Fiscal 2021 was indeed an extraordinary year. While OpenEdge remains our workhorse and the customers who use it are extremely loyal and sticky, we saw strength across all of our products with marquee wins for Chef, DataDirect, Sitefinity, WhatsUp Gold, Telerik DevTools and others. None of this would have been possible without an amazing team. The lingering pandemic has been extremely challenging for everyone. But at Progress, our people have worked hard with dedication and commitment to excel in the face of ongoing adversity. A talented Progress team remains highly motivated and highly effective, and I could not be prouder of them for their performance in 2021.
This dedication translated to our being recognized as an employer of choice around the globe. For the first time in our history, Forbes Magazine named Progress as one of America's best midsized employers. And again, named as the best company to work for in Bulgaria, where we have nearly 500 employees. The Boston Globe and The Boston Business Journal, both put Progress on their exclusive best places to work list. And we again won 2 [cities] in the 2021 American Business Awards, including a Gold Award for our Corporate Social Responsibility Program.

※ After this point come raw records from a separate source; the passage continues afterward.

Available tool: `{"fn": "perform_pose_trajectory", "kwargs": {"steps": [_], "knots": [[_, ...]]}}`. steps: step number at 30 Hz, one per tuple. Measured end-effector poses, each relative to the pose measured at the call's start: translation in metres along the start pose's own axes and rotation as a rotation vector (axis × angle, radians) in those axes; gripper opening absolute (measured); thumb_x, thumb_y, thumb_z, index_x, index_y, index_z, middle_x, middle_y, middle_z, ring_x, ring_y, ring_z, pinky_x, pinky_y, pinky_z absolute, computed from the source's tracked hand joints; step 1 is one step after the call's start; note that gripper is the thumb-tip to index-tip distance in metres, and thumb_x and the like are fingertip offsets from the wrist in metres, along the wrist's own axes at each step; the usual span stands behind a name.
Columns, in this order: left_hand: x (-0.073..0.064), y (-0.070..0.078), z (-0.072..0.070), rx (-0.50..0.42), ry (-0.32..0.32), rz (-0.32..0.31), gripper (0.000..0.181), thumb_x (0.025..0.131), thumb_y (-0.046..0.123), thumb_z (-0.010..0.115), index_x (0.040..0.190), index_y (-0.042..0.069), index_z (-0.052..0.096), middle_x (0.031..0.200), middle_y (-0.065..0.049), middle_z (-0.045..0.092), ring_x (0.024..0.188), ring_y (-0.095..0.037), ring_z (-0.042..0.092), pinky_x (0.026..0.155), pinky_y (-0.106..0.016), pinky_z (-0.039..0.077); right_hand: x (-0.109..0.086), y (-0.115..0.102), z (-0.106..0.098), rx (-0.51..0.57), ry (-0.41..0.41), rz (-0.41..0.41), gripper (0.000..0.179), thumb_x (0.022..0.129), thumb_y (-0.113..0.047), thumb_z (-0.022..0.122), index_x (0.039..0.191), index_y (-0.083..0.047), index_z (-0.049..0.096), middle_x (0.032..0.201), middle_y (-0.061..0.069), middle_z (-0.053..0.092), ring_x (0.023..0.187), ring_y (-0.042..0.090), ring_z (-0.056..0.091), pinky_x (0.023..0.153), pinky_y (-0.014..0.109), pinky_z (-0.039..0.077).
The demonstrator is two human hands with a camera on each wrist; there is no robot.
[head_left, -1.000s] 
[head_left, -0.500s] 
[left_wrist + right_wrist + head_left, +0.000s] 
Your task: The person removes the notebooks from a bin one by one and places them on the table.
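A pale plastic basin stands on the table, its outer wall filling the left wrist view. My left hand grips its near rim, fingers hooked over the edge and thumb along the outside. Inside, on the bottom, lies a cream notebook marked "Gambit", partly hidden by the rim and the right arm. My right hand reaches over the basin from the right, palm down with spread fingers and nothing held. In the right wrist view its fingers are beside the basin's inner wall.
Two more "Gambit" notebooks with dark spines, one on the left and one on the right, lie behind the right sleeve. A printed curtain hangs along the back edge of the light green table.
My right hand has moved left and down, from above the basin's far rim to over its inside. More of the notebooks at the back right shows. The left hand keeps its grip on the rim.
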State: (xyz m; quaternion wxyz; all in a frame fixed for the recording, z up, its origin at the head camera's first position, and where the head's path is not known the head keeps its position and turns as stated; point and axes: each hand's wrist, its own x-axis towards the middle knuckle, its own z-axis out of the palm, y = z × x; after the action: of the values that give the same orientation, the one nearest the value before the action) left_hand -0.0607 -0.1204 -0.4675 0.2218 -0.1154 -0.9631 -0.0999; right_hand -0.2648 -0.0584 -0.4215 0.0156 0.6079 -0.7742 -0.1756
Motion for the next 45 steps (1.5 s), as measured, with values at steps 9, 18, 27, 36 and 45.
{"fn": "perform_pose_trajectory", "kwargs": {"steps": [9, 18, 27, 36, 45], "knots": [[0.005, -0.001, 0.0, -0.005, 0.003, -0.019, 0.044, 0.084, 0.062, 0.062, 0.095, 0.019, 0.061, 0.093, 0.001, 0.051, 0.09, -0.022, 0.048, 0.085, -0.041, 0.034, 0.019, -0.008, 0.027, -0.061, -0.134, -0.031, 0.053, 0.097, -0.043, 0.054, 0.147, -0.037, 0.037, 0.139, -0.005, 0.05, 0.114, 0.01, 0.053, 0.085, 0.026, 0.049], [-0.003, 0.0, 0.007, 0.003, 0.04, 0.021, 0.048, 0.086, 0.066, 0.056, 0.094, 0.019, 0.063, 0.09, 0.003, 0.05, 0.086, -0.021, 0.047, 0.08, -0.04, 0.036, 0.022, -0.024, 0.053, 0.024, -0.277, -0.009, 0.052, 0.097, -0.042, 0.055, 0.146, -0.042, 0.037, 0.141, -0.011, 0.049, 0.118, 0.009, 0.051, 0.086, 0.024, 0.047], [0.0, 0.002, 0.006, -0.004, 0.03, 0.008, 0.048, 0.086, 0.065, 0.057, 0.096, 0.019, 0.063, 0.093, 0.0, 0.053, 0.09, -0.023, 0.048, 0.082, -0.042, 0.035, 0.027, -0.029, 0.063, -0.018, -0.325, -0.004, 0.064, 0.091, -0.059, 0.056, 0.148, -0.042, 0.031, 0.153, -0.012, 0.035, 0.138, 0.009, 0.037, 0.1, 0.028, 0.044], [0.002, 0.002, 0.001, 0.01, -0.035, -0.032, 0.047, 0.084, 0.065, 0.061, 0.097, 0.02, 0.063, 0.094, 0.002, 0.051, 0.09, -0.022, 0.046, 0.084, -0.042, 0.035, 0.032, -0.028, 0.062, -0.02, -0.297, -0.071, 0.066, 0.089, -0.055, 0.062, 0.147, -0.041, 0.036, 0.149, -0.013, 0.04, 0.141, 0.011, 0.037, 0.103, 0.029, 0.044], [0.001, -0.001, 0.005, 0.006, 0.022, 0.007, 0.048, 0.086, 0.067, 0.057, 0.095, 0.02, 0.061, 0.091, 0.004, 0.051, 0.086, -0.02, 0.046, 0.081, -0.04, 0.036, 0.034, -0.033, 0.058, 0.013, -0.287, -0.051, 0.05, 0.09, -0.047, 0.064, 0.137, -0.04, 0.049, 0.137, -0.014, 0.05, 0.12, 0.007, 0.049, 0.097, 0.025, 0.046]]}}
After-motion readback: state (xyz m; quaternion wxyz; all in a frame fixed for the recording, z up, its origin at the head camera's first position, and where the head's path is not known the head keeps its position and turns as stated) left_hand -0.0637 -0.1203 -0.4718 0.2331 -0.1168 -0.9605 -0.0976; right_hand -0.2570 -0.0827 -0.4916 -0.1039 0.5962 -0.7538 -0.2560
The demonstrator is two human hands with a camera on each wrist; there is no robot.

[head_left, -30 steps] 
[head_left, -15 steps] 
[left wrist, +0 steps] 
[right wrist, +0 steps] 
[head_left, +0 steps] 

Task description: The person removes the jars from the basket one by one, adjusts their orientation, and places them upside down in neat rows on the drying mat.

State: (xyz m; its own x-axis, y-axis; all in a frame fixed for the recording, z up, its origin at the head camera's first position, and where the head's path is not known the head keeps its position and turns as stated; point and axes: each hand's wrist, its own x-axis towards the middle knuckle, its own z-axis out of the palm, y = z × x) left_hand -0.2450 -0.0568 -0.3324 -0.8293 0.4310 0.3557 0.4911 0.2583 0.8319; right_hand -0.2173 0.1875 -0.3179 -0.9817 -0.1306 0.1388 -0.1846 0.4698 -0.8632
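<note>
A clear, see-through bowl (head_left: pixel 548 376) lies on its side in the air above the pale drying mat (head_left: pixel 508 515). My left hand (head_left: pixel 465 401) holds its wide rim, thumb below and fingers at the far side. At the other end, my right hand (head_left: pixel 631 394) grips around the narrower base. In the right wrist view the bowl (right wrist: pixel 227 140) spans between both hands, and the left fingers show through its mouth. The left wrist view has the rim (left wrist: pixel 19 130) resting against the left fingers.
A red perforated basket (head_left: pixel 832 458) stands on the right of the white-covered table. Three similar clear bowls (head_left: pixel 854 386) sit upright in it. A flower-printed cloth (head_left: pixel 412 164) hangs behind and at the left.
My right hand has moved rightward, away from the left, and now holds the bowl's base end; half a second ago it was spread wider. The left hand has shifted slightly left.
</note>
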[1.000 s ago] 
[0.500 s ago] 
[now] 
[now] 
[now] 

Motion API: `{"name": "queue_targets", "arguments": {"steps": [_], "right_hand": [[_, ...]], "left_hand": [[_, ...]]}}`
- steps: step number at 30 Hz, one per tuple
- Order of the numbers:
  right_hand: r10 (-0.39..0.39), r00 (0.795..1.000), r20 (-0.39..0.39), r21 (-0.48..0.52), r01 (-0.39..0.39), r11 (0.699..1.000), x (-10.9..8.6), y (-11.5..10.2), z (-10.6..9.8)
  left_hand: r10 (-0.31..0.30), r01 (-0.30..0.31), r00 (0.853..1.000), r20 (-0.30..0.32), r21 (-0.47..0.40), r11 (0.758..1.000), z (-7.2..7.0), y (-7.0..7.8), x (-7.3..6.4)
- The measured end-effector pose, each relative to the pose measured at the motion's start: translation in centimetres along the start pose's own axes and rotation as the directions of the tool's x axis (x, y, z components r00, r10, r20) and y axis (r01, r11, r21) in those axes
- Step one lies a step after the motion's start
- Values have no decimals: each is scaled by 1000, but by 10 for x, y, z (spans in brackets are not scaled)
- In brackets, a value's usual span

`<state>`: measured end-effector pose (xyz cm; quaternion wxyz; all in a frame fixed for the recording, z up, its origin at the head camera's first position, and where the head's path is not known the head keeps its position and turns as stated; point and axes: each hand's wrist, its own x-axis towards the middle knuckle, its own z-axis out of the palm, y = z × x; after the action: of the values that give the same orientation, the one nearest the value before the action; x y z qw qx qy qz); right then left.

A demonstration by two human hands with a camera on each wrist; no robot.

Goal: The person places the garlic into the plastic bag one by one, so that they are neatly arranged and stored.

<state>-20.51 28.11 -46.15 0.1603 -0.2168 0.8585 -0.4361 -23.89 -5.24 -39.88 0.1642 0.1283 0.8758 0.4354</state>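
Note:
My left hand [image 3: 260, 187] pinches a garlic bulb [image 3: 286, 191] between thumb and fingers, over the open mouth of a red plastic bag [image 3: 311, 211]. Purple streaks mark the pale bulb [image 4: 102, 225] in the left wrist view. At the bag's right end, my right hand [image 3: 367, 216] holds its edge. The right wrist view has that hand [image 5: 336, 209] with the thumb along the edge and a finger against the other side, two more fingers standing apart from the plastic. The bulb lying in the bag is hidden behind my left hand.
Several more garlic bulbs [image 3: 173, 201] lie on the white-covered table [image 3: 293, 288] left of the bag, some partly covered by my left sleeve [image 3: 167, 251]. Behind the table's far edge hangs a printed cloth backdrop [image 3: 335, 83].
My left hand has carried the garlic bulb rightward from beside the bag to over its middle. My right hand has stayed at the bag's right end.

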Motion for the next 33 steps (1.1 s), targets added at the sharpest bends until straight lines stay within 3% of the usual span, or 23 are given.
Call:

Let me now reflect a bit on what we have accomplished since we launched our total growth strategy 3 years ago. We launched this ambitious strategy with the goal of increasing shareholder value through a highly disciplined M&A strategy. At the same time, we committed to strengthening our highly profitable core businesses while remaining intensely focused on operational excellence with the objective of doubling our revenues in 5 years.
To date, we are ahead of plan on executing our total growth strategy. 3 years into it, our revenue is up approximately 60%, and EPS has increased nearly 70%. When we launched the strategy, our target was to sustain operating margins above 35% with the goal of increasing margins as we scaled up our business through acquisitions.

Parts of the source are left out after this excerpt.